If it’s too late to do this, don’t worry – find out where local networking events are happening, and get stuck in. There’s no time like the present. Go prepared, treat it like an interview. Know your strengths, your skill-set, and what you can offer an employer. Brush up on your achievements and be ready to dazzle them. But there’s just one caveat to that…
Don’t Go in with a pushy and arrogant demeanour
You don’t want to be a wallflower, but in the same breath you don’t want to come across as arrogant. You will be in a pool of like-minded and similarly-skilled graduates, and if it falls down to your personality being the decider between you and another candidate, don’t let your demeanour be your detriment.
The Guardian suggest ways to conduct a mutually beneficial meeting. Asking genuine, inquisitive questions, ‘What advice would you offer to someone coming into this business for the first time’ for example, shows that you are honestly seeking guidance.
Be vocal about your achievements but keep it humble. How you would feel in a recruiter’s shoes – do you really think they want to hear the same speech over and over? Take the time to work out what is different and individual about your skills, and be ready to offer your unique quality.
Overcoming and coping with ‘imposter syndrome’
This is a common fear – not being able to talk about your genuine and well-earned accomplishments for fear of being exposed as a ‘fraud’. Unless you are blatantly lying on your CV, you have no reason to be scared. It can be hard to talk about yourself when networking, but it’s absolutely essential to overcome this fear to succeed.
If you do suffer from this syndrome, you’re not alone – there are plenty of high achieving celebrities experiencing it (Tina Fey and Sheryl Sandberg, to name but two as reported by The Huffington Post). The article continues to affirm that you should ‘own your confidence’, and a tried-and-tested way to accomplish this is to be ‘authentic and accept that you don’t need to know everything’.

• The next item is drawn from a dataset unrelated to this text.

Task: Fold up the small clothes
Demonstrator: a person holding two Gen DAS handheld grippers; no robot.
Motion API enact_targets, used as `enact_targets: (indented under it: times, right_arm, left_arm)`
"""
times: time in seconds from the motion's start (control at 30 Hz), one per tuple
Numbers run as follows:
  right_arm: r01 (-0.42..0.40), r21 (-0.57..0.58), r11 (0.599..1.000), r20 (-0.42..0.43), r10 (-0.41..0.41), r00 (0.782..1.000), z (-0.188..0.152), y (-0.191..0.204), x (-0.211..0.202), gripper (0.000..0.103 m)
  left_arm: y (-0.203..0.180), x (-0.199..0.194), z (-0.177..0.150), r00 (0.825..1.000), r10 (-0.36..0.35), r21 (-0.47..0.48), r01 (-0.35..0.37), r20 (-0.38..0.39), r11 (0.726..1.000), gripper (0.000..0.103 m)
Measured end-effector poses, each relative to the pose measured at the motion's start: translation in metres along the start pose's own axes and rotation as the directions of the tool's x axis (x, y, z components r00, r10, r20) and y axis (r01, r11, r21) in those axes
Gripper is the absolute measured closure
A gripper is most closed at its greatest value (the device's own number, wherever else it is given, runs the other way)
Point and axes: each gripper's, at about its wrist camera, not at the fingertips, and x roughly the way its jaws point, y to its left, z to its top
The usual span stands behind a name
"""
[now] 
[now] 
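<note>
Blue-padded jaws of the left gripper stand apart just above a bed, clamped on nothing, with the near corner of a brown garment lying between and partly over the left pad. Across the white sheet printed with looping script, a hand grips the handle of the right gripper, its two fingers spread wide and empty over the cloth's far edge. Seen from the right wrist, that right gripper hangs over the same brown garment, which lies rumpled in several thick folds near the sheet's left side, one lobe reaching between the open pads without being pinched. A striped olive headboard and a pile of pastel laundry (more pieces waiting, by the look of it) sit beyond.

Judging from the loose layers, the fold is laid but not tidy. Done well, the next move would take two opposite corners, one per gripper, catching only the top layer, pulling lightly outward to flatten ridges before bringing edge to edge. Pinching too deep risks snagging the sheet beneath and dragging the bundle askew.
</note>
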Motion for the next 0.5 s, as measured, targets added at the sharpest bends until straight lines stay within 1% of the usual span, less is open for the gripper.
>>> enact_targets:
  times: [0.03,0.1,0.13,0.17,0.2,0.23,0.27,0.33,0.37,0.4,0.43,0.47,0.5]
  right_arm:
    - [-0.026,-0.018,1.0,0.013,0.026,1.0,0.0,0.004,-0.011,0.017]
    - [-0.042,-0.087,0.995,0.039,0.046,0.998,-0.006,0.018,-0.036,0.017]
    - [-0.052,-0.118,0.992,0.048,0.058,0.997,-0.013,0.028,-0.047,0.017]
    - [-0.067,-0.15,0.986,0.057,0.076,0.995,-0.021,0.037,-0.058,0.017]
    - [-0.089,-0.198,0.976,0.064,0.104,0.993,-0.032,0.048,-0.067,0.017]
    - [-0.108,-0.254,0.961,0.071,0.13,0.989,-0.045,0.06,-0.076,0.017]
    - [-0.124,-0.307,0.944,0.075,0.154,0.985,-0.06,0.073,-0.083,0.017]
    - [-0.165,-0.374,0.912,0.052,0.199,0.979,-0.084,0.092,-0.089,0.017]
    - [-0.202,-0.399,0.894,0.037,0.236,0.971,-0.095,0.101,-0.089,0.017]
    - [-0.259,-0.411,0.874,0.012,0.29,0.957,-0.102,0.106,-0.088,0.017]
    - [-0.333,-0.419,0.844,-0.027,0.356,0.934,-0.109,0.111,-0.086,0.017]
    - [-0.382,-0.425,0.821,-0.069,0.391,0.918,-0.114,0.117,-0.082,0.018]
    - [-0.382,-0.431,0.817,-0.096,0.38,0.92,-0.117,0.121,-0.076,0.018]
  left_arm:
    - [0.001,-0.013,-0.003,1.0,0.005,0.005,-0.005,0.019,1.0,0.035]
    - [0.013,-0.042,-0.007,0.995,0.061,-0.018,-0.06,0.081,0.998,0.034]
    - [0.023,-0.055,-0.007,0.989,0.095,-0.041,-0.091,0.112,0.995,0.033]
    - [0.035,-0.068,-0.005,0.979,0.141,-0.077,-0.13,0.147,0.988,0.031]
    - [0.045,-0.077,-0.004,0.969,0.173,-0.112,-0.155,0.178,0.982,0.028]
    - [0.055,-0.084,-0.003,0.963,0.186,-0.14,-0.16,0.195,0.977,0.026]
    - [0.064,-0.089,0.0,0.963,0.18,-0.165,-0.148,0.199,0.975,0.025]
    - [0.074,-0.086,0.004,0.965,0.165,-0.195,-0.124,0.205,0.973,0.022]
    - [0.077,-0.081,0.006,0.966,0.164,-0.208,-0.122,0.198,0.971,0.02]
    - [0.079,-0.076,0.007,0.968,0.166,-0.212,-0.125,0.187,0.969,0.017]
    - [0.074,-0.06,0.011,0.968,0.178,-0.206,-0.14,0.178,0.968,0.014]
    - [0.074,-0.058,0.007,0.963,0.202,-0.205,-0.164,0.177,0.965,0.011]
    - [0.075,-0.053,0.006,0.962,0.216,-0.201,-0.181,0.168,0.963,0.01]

Most of the pressure we feel is applied by none other than ourselves, and by accepting that you can’t and won’t know everything at once helps to ease the fear. Be proud of what you do know, and what you have already achieved – and then let the rest build up naturally as you mature in your career.
Getting the Confidence to Network within Gender-Imbalanced Industries
There are no two-ways about this – it’s intimidating to get your voice heard in a gender-imbalanced room full of strong personalities, none more so than in the tech industry. There are pushes to get women into male-dominated sectors (Karlie Kloss’s coding, for example), but at the moment, reports from the Commission for Employment and Skills say that the logistics sector employ ‘1.45 million people, and less than a quarter of them are female’.
The time to change is now. No industry is off-limits, regardless of your gender. Use it as leverage, and not as an intimidating, off-putting fact. You are as qualified and as capable as the next person, and your gender shouldn’t come into it. Hold your head high, and stand your ground – after all, you have worked/will have worked for three consecutive years (if not more) to gain your degree, and your time to shine is now. And no-one can take that away from you.